Rechtsprechung zur DSGVO

Haftet der Betriebsrat künftig für Bußgelder?

09.05.2019
Von   IDG ExpertenNetzwerk und
Mareike Christine Gehrmann ist Salary Partner bei der Wirtschaftskanzlei Taylor Wessing und Fachanwältin für Informationstechnologierecht. Seit 2015 ist sie Mitglied im IDG-Expertennetzwerk.
Jan-Patrick Vogel ist Salary Partner bei TaylorWessing und hat sich auf das Arbeitsstrafrecht/HR-Compliance spezialisiert. Er berät umfassend zum Aufbau und zur Implementierung einer HR-Compliance-Organisation.

Aber müsste der Betriebsrat auch tatsächlich das Bußgeld bezahlen?

Soll der Betriebsrat eigenverantwortlich die DSGVO-Vorgaben umsetzen, dann benötigt er die entsprechenden Ressourcen.
Soll der Betriebsrat eigenverantwortlich die DSGVO-Vorgaben umsetzen, dann benötigt er die entsprechenden Ressourcen.
Foto: Wright Studio - shutterstock.com

Das kann er gar nicht, denn der Betriebsrat verfügt mit Ausnahme seines Erstattungsanspruchs gegenüber dem Arbeitgeber über kein eigenes Vermögen. Nicht auszuschließen aber unwahrscheinlich ist, dass die einzelnen Betriebsratsmitglieder für die Begleichung des Bußgelds herangezogen werden. Zum einen fehlt ihnen die besondere persönliche Eigenschaft "Verantwortlicher", die für die Verhängung eines Bußgeldes erforderlich ist. Zum anderen gilt für das Betriebsratsamt das Ehrenamtsprinzip, was einer exorbitanten Haftung von Betriebsratsmitgliedern im nicht vertraglichen Bereich bereits entgegenstehen würde.

Nicht nur aus diesem Grunde dürfte auch eine bußrechtliche Haftung auch des Vorsitzenden des Betriebsrates ausscheiden. Denn die Zurechnungsnorm des § 9 OWiG, welche die Haftung auf Vertreterorgane ausweitet, ist auf juristische Personen zugeschnitten. Der Betriebsrat ist jedoch ein gesetzlich berufenes Vertretungsorgan der Belegschaft und daher nicht einmal annähernd vergleichbar mit juristischen Personen und deren zivil- und strafrechtlichen Haftungsstrukturen.

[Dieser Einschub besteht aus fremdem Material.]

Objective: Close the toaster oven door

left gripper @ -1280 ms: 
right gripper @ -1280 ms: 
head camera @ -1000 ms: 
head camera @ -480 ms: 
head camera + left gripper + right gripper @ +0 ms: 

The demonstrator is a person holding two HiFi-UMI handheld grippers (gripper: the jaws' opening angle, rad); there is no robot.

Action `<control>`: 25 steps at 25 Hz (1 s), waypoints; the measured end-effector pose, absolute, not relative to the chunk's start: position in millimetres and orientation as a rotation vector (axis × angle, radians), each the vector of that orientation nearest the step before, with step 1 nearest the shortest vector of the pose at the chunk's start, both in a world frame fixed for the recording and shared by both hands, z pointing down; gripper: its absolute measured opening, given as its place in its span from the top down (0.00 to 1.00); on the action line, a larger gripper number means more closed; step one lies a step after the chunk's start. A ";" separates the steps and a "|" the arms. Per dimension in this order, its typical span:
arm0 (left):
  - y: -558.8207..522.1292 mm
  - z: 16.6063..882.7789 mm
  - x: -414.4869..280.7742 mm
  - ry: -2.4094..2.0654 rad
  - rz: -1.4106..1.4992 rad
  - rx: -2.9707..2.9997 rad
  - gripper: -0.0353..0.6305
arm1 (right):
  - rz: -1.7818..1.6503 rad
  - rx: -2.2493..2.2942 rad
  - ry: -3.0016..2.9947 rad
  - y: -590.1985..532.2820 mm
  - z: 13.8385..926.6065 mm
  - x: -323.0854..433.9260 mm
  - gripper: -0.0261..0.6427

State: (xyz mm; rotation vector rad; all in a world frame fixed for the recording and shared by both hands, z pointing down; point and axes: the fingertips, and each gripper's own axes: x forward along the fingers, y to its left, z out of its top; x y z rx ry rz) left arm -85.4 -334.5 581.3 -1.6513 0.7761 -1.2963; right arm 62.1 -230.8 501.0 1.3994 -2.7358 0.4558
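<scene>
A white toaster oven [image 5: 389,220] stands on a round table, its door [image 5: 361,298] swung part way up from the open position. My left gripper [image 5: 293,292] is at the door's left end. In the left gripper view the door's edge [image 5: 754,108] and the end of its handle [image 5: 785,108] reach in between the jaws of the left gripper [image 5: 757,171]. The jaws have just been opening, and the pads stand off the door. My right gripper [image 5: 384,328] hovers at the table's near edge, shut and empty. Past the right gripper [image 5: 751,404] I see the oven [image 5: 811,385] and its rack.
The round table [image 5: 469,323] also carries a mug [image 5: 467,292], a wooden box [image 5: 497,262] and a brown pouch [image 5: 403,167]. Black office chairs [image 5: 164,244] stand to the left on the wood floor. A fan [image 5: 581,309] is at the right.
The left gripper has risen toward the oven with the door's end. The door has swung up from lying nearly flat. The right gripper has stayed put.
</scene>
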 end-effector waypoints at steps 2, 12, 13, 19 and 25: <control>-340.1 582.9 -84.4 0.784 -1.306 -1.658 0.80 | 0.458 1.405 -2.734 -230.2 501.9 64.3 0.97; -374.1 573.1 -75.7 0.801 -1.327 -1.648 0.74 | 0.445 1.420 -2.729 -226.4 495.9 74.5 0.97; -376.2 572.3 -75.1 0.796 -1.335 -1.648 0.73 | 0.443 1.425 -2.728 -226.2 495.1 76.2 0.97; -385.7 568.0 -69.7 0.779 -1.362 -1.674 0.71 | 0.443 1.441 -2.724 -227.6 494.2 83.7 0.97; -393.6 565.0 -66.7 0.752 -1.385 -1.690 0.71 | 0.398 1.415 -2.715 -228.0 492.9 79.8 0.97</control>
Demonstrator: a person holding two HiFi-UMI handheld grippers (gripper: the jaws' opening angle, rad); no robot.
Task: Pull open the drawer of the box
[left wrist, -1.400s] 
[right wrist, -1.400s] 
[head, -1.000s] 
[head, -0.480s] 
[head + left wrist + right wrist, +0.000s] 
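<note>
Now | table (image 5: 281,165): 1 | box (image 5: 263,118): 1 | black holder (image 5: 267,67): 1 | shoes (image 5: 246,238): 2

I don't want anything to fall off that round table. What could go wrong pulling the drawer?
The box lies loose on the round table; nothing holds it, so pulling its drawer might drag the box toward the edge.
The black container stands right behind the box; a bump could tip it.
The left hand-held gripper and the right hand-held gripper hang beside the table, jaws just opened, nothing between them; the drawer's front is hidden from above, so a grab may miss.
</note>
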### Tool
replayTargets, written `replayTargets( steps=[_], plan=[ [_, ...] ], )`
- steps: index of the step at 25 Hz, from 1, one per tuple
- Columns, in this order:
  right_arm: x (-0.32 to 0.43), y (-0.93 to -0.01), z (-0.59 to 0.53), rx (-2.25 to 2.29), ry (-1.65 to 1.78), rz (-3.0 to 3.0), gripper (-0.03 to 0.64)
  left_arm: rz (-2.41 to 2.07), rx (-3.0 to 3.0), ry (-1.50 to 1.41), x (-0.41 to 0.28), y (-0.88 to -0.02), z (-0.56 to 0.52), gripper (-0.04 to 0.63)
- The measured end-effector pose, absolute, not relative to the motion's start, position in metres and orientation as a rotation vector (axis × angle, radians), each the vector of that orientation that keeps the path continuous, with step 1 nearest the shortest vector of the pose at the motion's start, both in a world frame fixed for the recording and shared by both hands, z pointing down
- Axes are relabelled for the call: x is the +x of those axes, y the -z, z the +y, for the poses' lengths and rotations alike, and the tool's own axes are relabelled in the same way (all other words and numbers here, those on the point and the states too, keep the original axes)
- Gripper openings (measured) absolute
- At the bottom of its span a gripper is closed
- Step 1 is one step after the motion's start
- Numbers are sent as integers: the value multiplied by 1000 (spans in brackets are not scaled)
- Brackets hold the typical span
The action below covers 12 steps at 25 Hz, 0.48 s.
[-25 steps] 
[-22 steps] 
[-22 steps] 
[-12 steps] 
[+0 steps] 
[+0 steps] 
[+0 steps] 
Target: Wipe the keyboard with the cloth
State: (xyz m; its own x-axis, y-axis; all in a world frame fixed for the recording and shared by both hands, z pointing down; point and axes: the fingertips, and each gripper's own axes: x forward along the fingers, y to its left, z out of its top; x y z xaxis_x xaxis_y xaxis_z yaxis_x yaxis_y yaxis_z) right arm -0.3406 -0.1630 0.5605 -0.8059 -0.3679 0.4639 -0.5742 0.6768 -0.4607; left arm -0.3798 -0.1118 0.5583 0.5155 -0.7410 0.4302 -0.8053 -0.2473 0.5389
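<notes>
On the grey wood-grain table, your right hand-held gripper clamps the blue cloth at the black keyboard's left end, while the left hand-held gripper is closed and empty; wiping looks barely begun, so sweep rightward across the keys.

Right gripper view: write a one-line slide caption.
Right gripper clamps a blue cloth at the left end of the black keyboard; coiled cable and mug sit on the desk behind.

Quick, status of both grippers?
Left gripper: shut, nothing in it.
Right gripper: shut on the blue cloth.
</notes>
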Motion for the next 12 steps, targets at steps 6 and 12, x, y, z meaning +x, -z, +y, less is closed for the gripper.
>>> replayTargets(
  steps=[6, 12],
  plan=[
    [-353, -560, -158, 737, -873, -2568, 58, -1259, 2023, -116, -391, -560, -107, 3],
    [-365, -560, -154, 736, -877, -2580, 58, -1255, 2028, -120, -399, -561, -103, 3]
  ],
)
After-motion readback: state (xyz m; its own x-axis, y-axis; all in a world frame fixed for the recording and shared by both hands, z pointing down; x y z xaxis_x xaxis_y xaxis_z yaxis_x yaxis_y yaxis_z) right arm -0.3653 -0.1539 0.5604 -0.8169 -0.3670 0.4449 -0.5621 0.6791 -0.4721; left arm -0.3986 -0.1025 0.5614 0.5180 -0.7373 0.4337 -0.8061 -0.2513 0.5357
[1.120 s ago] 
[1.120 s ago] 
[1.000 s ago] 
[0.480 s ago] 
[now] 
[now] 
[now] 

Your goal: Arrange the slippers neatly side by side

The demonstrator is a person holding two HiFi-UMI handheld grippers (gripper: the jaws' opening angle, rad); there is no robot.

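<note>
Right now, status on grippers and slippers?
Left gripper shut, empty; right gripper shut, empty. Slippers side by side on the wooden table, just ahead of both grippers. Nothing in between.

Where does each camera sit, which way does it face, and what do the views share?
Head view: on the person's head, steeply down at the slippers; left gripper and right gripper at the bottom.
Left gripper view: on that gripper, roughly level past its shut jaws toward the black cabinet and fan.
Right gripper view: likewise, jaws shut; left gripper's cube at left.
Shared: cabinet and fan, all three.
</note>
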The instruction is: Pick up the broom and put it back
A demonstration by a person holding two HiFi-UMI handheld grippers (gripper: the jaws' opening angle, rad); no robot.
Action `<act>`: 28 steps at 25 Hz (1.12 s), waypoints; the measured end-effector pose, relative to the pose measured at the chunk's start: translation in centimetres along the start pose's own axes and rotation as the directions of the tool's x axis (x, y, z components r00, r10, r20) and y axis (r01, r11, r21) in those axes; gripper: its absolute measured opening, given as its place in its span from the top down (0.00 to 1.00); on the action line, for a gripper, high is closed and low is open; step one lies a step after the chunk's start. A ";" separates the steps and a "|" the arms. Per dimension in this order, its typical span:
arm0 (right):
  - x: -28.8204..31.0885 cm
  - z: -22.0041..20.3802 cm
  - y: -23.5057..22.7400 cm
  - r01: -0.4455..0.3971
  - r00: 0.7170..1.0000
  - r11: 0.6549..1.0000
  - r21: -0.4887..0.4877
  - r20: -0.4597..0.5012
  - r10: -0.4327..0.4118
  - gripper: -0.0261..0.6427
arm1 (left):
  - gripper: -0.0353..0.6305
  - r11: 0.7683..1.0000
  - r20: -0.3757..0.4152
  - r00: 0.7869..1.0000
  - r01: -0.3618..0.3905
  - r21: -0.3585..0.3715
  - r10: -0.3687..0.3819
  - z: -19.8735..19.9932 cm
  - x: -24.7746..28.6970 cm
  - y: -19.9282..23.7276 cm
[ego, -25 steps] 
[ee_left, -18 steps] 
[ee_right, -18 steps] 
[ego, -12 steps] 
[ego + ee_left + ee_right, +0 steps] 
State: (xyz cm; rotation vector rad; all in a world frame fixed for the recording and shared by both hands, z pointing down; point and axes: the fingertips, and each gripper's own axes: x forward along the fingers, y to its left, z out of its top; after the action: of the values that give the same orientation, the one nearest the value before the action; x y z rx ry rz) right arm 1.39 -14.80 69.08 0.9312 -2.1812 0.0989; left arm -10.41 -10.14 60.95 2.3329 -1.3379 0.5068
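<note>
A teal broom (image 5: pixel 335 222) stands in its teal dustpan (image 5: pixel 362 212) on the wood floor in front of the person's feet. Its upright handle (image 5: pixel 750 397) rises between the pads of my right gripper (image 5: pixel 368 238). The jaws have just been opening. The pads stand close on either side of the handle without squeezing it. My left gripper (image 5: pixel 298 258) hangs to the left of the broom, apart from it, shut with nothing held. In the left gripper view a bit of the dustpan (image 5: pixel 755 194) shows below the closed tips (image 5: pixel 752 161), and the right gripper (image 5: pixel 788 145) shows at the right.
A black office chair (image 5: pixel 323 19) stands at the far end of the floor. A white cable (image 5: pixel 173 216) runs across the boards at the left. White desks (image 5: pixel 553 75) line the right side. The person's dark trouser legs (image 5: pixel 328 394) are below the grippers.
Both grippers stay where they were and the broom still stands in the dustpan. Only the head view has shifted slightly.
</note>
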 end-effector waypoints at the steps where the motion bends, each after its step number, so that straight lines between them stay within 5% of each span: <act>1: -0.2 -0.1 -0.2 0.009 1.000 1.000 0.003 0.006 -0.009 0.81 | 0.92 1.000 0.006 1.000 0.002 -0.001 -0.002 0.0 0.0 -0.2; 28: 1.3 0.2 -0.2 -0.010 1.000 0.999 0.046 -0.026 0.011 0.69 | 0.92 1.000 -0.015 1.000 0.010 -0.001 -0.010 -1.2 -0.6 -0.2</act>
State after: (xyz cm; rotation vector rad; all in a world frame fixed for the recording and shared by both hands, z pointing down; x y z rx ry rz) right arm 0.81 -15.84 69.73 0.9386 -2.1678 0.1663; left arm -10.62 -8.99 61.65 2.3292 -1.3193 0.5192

Deshalb ist es durchaus wahrscheinlich, dass wirtschaftlich am Ende doch der Arbeitgeber die Bußgelder, die auf fahrlässiger Verletzung der DSGVO durch den Betriebsrat beruhen, tragen muss. Dogmatischer Ansatzpunkt hierfür ist der bereits erwähnte § 40 BetrVG, wonach "erforderliche" Kosten des Betriebsrats vom Arbeitgeber zu tragen sind. Bußgelder wegen vorsätzlichen oder grob fahrlässigen Verstößen des Betriebsrates gegen die DSGVO können über diese Norm jedoch nicht auf den Arbeitgeber abgewälzt werden und müssten gegebenenfalls von den verantwortlichen Betriebsratsmitgliedern selbst getragen werden.

Resümee

Die Rechtslage ist bislang noch unklar. Klar ist aber, dass Arbeitgeber und Betriebsrat haftungstechnisch im selben Boot sitzen. Insofern sollten die datenschutzrechtlichen Beziehungen zwischen ihnen soweit wie möglich geklärt sowie Verantwortungen definiert und abgegrenzt werden, etwa durch Betriebsvereinbarungen.

Nahezu unerlässlich ist bereits jetzt, dass der Arbeitgeber angemessene Privacy-Compliance-Maßnahmen ergreift und unter anderem seinen Betriebsrat mit den für die Einhaltung des Datenschutzes erforderlichen Ressourcen ausstattet. Dazu gehört in Anbetracht des umfassenden Pflichtenprogramms des Betriebsrates auch das proaktive Zurverfügungstellen von DSGVO-Schulungen für den Betriebsrat.